After graduating, I felt that I still needed to learn a lot, so I decided to start my PhD in biomechanics at the same faculty. In addition, I am currently studying at the University School of Physical Education in Wrocław, at athlete trainer speciality. I also train sprinting.

I am a person who is into new challenges and is really happy to cooperate and learn from others. That is why during my studies I participated in a few foreign mathematics programs. One of those was 33rd edition of the ECMI Modelling Week which took place in Darmstadt, Germany. During this event, we were working in small, international groups (under a supervision of the instructor) on projects based on the real-life problems. Our task was to predict water consumption by households, based on earlier meter readings. We received real data collected recurrently from big villas with gardens in Portugal. To solve this problems the knowledge gained during mathematical studies on such courses as time series was needed. We also learned a lot from our supervisor and from ourselves.

Moreover, at the turn of August and September this year, I participated in Applied Mathematics Summer School organized by King Abdullah University of Science and Technology (KAUST) in the Kingdom of Saudi Arabia. Here, together with other students, we proposed a price-formation model, with a population consisting of a finite number of agents storing and trading a commodity. I believe that participating in such projects and seeing how one can use (sometimes quite abstract) university knowledge to overcome industrial problems can be highly motivating for the future studies.

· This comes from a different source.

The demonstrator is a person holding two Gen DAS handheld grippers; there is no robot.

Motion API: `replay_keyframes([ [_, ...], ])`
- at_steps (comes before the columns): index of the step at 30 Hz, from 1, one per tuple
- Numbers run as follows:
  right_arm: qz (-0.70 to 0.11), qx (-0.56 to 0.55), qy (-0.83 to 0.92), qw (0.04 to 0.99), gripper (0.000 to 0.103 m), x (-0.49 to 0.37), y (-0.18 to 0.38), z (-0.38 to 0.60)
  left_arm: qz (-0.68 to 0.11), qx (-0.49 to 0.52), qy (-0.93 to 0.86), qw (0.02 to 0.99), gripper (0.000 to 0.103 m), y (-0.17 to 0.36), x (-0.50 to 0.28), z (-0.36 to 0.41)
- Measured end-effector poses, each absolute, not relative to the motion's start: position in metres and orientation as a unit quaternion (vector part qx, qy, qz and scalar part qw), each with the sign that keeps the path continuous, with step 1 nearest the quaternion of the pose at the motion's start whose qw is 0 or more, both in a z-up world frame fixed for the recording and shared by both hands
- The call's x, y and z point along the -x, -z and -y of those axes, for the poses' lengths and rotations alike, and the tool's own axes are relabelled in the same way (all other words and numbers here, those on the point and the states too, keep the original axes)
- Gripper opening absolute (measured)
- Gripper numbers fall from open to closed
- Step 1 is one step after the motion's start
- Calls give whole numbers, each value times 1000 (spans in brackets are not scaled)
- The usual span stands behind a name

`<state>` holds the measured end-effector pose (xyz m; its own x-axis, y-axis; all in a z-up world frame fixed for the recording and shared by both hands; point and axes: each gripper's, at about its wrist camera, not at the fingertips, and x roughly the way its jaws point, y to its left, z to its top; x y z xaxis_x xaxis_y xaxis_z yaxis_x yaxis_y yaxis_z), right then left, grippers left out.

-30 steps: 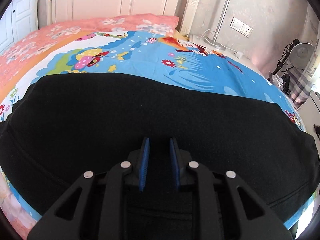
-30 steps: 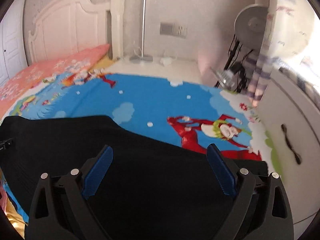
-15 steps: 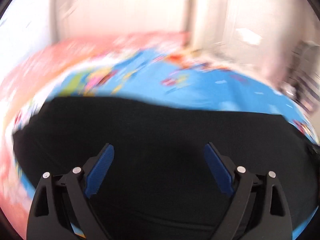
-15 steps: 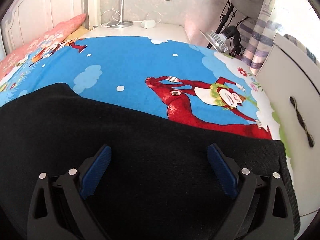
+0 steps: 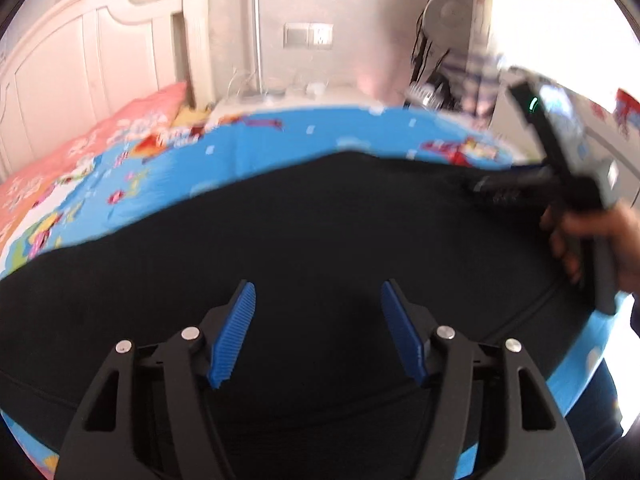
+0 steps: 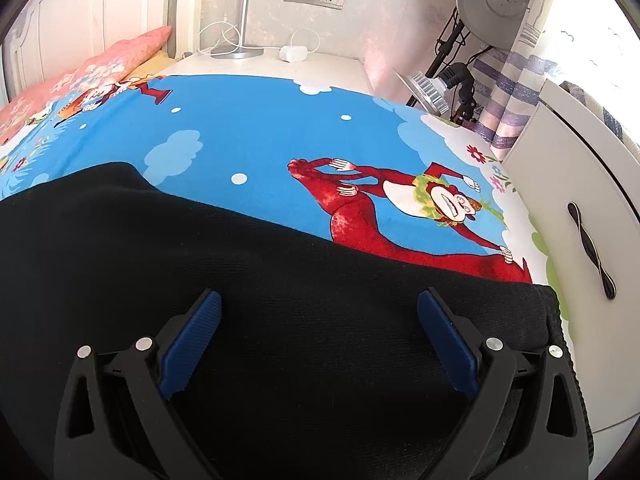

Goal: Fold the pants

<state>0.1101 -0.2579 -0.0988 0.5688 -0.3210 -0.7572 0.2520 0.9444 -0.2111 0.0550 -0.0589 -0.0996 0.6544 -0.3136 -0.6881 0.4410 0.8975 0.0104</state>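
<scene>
Black pants (image 5: 304, 232) lie flat across the near edge of the bed, on a blue cartoon sheet (image 5: 280, 140). My left gripper (image 5: 318, 308) is open and empty just above the cloth. My right gripper (image 6: 320, 324) is open and empty over the pants (image 6: 280, 300) near their right end, whose ribbed edge (image 6: 554, 320) lies by the bed's corner. The right gripper's body (image 5: 568, 160), held in a hand, shows at the right of the left wrist view.
A white headboard (image 5: 80, 72) and a pink pillow (image 5: 120, 128) are at the far left. A nightstand (image 6: 280, 64) with a lamp base stands behind the bed. A fan (image 6: 504, 0) and a white cabinet (image 6: 580, 208) are at the right.
My left gripper has opened from nearly shut and let go of the cloth, then swung to the right. My right gripper stayed open and moved closer over the pants' right end.
</scene>
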Motion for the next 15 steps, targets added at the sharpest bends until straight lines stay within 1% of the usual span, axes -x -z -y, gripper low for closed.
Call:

My master’s thesis, written under the supervision of Professor Łukasz Płociniczak, concerned modelling human movement. We consider the classic spring-mass model of running which is built upon an inverted elastic pendulum (cf. [1-3]).  In a natural way, during the contact phase, we get the governing system of two nonlinear ordinary differential equations:

$\left[\begin{array}{c} L^2\ddot{\theta} + 2L\dot{L}\dot{\theta}\\ \ddot{L} \end{array}\right] = \left[\begin{array}{c} L\sin\theta\\ L\dot{\theta}^2+K(1-L)-\cos\theta \end{array}\right],$

where $L$ and $\theta$ are the polar coordinates of the mass originating at the foot point in stance (see Figure 1). Moreover, the nondimensional parameter $K$ is the spring stiffness.

Figure 1. Schematic of the main model

The initial conditions for the polar coordinate system have the form:

$\theta(0) = -\alpha, \quad \dot{\theta}(0) = \theta_d, \quad L(0) = 1, \quad \dot{L}(0) = - L_d,$

with

$\theta_d = V_X \cos\alpha-V_Y \sin\alpha, \quad L_d = V_X \sin\alpha + V_Y \cos\alpha,$

where $V_X$ and $V_Y$ are the horizontal and vertical Froude numbers. Since the inverted elastic pendulum models the forwardly hoping leg we are faced with a peculiar boundary value problem to solve.

Problem. Let $(\theta(T,K),L(T,K))$ be the solution of the system with the above initial conditions. Find $K^*$ and the smallest time $T^*>0$ satisfying $\theta(T^*,K^*)= \alpha, \quad L(T^*,K^*) = 1.$

This means that the spring stiffness $K$ has to be determined to ensure that during the first cycle the spring will return to the equilibrium length precisely at the time for which the pendulum travels to the angle $\alpha$. The Problem can easily be solved numerically using the shooting method.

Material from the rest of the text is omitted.